O cansaço do capricórnio
Eu sou capricórnio. Como tal, diz-se, sou autoconfiante, independente, determinada, persistente, responsável, íntegra, honesta, prudente, reservada, realista, prática e tenho os pés bem assentes no chão.
Tenho bom senso e os meus objetivos bem traçados. Estou sempre preparada para o pior. Supostamente, com todas as características que me atribuem, deveria ter uma grande segurança derivada das certezas que carrego.
Mas, na verdade, dou por mim dominada por incertezas. Cada vez mais incertezas. Não sei se aquilo que sempre tive por certo está certo, se aquilo que sempre tive por melhor é o melhor, se o caminho que sempre me pareceu o correto é o correto.
Não sei se as verdades que fui acumulando ao longo da vida são verdade, nem sei se a verdade em si é razoável, sensata ou, sequer, aconselhável.

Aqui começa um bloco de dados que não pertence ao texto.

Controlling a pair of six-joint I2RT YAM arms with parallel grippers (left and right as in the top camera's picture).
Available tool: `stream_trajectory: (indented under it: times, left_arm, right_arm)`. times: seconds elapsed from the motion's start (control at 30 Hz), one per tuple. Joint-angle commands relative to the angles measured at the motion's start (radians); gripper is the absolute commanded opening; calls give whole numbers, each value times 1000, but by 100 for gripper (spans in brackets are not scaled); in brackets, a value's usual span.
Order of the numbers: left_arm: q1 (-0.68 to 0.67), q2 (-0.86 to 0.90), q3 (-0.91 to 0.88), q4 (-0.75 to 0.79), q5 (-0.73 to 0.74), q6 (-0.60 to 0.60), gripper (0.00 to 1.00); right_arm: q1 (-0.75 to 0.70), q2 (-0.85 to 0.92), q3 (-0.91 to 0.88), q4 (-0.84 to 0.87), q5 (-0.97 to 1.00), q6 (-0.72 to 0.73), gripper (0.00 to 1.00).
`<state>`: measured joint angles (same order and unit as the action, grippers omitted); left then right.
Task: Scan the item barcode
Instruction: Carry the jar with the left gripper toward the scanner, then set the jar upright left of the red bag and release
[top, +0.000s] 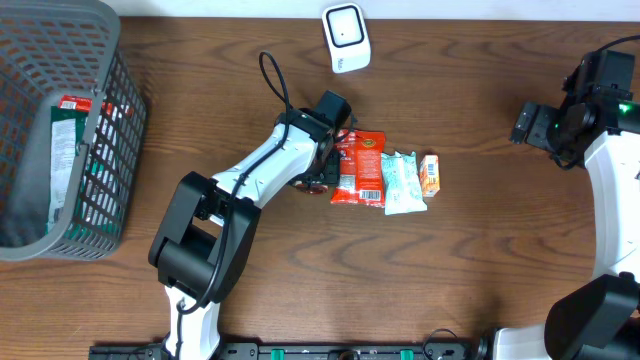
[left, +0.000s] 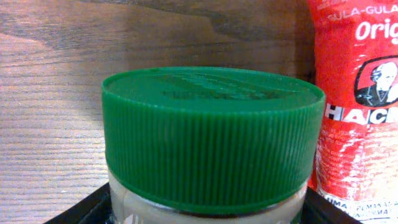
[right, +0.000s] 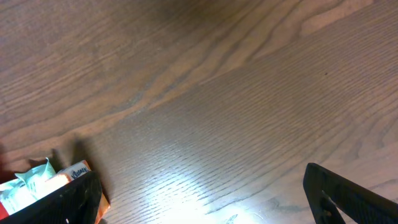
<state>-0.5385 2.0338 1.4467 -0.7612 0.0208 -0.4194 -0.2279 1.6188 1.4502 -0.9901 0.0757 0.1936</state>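
A glass jar with a ribbed green lid (left: 211, 134) fills the left wrist view. It sits between the black fingers of my left gripper (left: 208, 213), which press on its glass sides. From overhead the jar (top: 312, 186) peeks out under that gripper (top: 322, 172), just left of a red snack packet (top: 360, 168). The white scanner (top: 346, 38) stands at the table's far edge. My right gripper (top: 532, 124) hangs open over bare wood at the right, nothing between its fingers (right: 339, 193).
A pale green tissue pack (top: 403, 183) and a small orange box (top: 430, 174) lie right of the red packet. A grey mesh basket (top: 100, 100) holding a green packet stands at the far left. A black cable loops behind the left arm.
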Motion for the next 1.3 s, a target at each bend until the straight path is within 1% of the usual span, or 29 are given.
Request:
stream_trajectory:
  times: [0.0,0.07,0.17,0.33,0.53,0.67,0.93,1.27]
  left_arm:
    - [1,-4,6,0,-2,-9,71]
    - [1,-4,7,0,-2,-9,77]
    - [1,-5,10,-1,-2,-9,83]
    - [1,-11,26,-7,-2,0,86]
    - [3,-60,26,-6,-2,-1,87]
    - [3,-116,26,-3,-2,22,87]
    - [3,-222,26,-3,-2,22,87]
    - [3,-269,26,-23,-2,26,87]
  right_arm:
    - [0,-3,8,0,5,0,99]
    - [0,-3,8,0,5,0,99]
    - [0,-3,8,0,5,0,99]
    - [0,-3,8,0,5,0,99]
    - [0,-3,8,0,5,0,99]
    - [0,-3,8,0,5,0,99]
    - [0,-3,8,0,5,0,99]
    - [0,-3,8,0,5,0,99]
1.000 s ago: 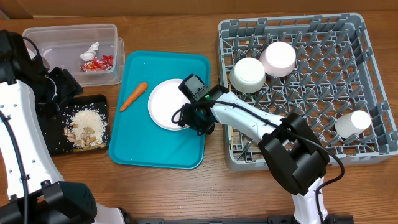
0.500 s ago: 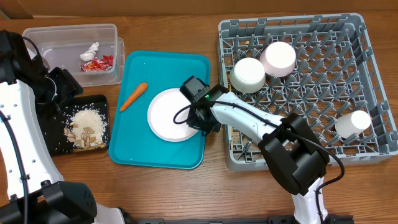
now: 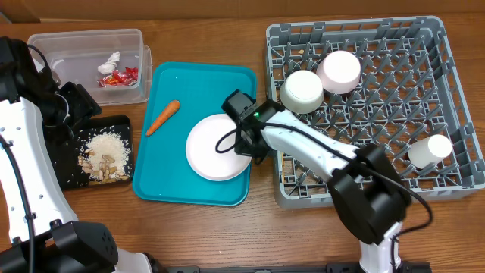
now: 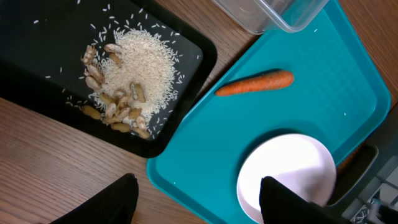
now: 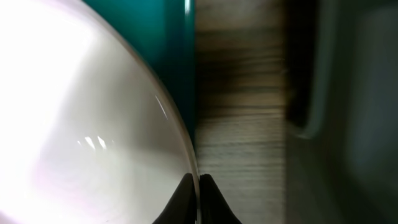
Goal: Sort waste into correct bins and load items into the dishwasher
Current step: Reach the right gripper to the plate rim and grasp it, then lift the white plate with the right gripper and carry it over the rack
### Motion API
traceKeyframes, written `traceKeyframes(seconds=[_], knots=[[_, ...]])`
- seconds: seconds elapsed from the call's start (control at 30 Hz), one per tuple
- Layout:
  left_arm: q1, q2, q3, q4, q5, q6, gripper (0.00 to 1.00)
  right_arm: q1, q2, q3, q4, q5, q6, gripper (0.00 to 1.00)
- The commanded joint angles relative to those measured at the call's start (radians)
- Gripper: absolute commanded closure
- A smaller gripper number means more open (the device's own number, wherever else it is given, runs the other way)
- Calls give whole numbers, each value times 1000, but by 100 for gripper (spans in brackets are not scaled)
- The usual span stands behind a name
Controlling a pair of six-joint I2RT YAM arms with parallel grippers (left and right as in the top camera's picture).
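While the left fingers (image 4: 118,202) hang spread wide with nothing between them, the clear tub (image 3: 45,45) at the far left of the counter (image 3: 227,235) holds the red wrapper (image 3: 121,76) and the white tissue (image 3: 111,61). Just below it, the black tray (image 3: 68,174) has the rice (image 3: 102,142) and nut bits (image 3: 102,168). Next over, the carrot (image 3: 162,117) lies on the teal tray (image 3: 163,178). The plate (image 3: 212,152) sits by that tray's right edge, with the right fingers (image 5: 186,199) pinched tight on its rim. Over in the grey rack (image 3: 455,68) are two bowls (image 3: 303,91) side by side, plus a cup (image 3: 429,149) well apart from them.
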Motion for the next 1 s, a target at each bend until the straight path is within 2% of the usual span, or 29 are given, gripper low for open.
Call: traceKeyframes(seconds=[0.0,0.17,0.3,0.47,0.6,0.77,0.97], knots=[[-7,-15,15,2,8,20,35,-4,-148,73,-39,109,-137,96],[-7,-15,15,5,8,20,35,-21,-299,164,-142,129,-292,96],[-7,-15,15,5,8,20,35,-80,-418,210,-199,276,-354,96],[-7,-15,15,5,8,20,35,-236,-516,210,-196,501,-500,96],[-7,-15,15,5,8,20,35,-394,-523,209,-179,671,-645,96],[-7,-15,15,7,9,20,35,-588,-504,207,-95,848,-663,96],[-8,-15,15,7,12,20,35,-761,-443,206,-1,984,-571,96]])
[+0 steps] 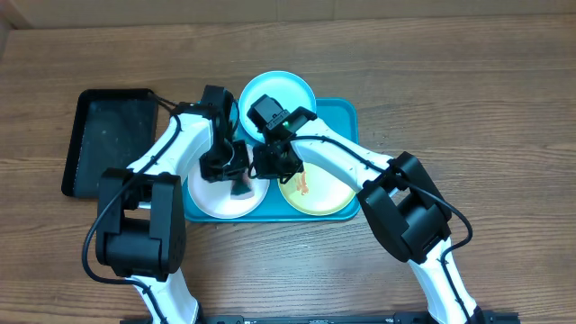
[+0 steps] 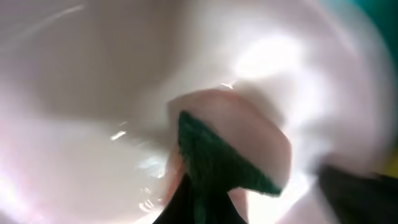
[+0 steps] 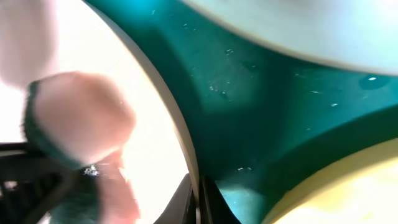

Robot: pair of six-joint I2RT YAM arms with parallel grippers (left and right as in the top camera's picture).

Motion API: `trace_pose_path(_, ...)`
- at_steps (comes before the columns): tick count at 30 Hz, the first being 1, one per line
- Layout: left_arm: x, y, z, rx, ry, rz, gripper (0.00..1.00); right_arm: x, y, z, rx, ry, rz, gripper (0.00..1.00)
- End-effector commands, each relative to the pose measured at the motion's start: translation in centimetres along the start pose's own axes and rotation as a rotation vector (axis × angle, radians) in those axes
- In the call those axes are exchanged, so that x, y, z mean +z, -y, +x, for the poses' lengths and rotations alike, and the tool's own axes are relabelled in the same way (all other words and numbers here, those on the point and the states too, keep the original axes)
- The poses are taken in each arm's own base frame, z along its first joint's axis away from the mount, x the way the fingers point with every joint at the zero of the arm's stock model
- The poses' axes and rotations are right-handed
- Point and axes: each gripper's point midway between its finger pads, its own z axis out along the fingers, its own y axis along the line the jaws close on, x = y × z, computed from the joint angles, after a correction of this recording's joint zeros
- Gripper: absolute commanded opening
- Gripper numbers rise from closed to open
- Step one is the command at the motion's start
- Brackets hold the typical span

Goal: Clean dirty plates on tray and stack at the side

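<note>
fingers of left gripper (image 1: 238,174) clamped on green-backed pale sponge (image 2: 231,149), pressed onto round white plastic plate (image 1: 211,201) at left of teal rectangular plastic tray (image 1: 347,113). right gripper (image 3: 198,202) apparently pinched on same plate's right rim. smeared yellow-green plate (image 1: 329,194) rightward, nearer right arm.

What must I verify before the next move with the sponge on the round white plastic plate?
1. Left gripper jaws shut on green-backed sponge: ok.
2. Sponge touches round white plastic plate: ok.
3. Right gripper jaws shut on that plate's rim: ok.
4. White plate free of smears: cannot tell, blurred.
5. Yellow-green rimmed plate clean: not ok, orange smear.
6. Cleaned stack beside large teal rectangular tray: not ok, none yet.
</note>
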Motion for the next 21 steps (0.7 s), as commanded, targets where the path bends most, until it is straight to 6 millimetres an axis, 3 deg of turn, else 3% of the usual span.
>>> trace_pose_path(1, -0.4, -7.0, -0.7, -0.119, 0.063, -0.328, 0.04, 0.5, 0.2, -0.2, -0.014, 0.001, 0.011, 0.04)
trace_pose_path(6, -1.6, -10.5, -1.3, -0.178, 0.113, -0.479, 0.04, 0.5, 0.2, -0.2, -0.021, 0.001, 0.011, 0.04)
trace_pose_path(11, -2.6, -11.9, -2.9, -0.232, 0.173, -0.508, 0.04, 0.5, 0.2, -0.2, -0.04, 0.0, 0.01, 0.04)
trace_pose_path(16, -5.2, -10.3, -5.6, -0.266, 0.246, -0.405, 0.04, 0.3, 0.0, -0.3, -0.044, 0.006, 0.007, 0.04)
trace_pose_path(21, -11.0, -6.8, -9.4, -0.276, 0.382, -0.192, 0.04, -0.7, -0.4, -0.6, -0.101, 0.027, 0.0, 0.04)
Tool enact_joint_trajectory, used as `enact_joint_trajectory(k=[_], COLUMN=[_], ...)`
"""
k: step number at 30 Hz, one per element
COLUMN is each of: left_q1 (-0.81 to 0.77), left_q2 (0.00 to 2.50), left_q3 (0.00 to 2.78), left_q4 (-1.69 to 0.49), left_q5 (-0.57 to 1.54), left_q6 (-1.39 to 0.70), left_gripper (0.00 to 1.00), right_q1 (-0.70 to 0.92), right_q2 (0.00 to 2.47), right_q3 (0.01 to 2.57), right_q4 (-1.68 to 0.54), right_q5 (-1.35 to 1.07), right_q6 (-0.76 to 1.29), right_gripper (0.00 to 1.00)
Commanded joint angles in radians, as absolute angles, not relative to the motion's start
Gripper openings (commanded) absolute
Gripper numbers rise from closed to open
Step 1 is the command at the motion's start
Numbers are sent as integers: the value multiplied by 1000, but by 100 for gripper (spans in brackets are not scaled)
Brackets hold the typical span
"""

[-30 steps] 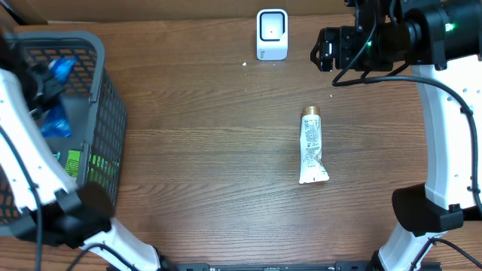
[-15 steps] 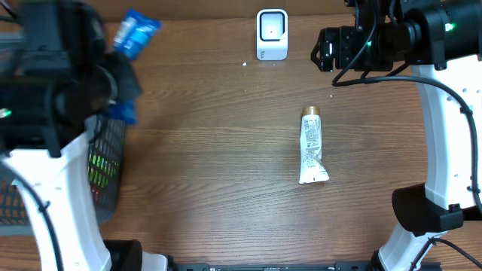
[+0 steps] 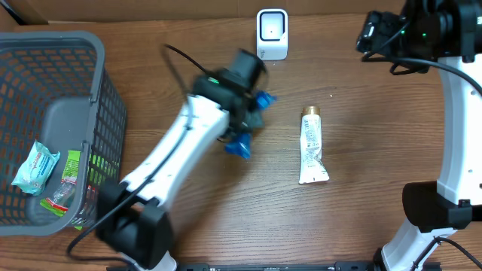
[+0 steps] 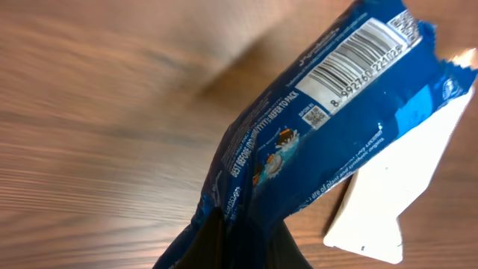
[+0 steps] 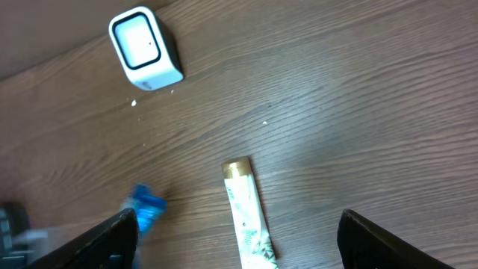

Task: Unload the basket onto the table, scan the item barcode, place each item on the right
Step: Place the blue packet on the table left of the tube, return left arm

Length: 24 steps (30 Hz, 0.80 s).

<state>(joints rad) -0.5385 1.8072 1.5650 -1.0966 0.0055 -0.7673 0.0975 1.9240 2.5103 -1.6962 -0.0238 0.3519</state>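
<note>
Left gripper (image 3: 247,111) clamped on the blue packet (image 4: 321,127), mid-table, barcode facing the wrist camera. Scanner (image 3: 272,34) at the far edge, near. Tube (image 3: 312,147) apart, rightward. Basket (image 3: 98,45) fills the left edge. Right gripper (image 3: 370,36) fingers spread, empty, over the far right corner.

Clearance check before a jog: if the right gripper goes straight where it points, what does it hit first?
Probably the white tube on the table; in the wrist view it lies centred between the right gripper's open fingers. Depth unclear, so possibly bare wood beside it.
</note>
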Motion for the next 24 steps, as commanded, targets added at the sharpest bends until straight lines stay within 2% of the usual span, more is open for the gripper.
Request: enact_joint_trajectory(k=[1,6,9,14,20,23,24], left_q1=[-601,-634,-635,-634,-614,-567,-521], left_q2=[1880,1968,1980,1980,1980,1980,1980], left_q3=[1521,1521,1523,1620,1934,2183,2363], left_q4=[-1058,-1047,-1009,-1013,-1215,-1418,-1550], left_q5=[46,75,136,271,185,37,-54], left_q6=[-918,-986,-886,-607,-419,-361,-362], left_gripper=[4,4,25,32,41,42,42], right_q1=[94,94,94,94,94,94,94], right_q2=[1926,1926,1926,1926,1926,1926,1926], right_q3=[2506,2506,2506,2506,2506,2506,2506], right_q4=[-1694,-1694,-1694,-1694,-1694,-1694,-1694], right_q5=[-9,-9,-12,-28,-28,-28,-28], right_q6=[371,371,371,371,371,371,370], right_gripper=[86,86,86,91,93,96,96])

Não tenho conselhos a distribuir a torto e a direito, a todos os que os pedem e aos outros também não. Não tenho opiniões sobre todos os assuntos que vão surgindo, por mais relevantes ou insignificantes que sejam. Querem verdades? Eis uma verdade: eu nada sei. Como eu já nada sei, aquilo que penso vale pouco.
Dizem os especialistas que tenho um espírito do tipo Benjamin Button, o homem que nasceu velho e que ao longo da vida se foi tornando cada vez mais jovem, até chegar a bebé. O meu espírito nasceu velho e maduro, mas com o passar do tempo foi rejuvenescendo e aprendendo a viver com menos seriedade.
Talvez por isso, por o meu espírito estar a fazer o percurso inverso do habitual, tenha a estranha sensação de cada vez saber menos e menos e menos, apesar de estar continuamente a aprender mais e mais e mais. Ou será que não estou?!
Das inúmeras certezas que pensava ter vindo a reunir na vida, passei para a grande certeza de nada saber. Dou por mim agora com a convicção (se é que dá para ainda ter este tipo de certeza inabalável) de que não tenho mais nada a dizer. Por isso estou cansada de falar, cansada de escrever, cansada de pensar.
Este cansaço deriva do meu espírito que nasceu já velho e cansado. Como o Poeta, tenho “Uma vontade de sono no corpo/Um desejo de não pensar na alma/E por cima de tudo uma transparência lúcida/Do entendimento retrospetivo…/E a luxúria única de não ter já esperanças?/Sou inteligente; eis tudo./Tenho visto muito e entendido muito o que tenho visto,/E há um certo prazer até no cansaço que isto nos dá,/Que afinal a cabeça sempre serve para qualquer coisa.”
Eu sou capricórnio. Sou pessimista, irredutível, inflexível, controladora, melancólica, desconfiada. Tenho um acentuado autodomínio, uma vontade indomável, mas também exerço sobre mim uma forte auto-repressão. Planeei desde cedo cada pormenor da minha vida, o caminho que vou trilhar. E tudo isto me dá agora um enorme cansaço. No entanto, este cansaço que me toma não toma o meu sentir.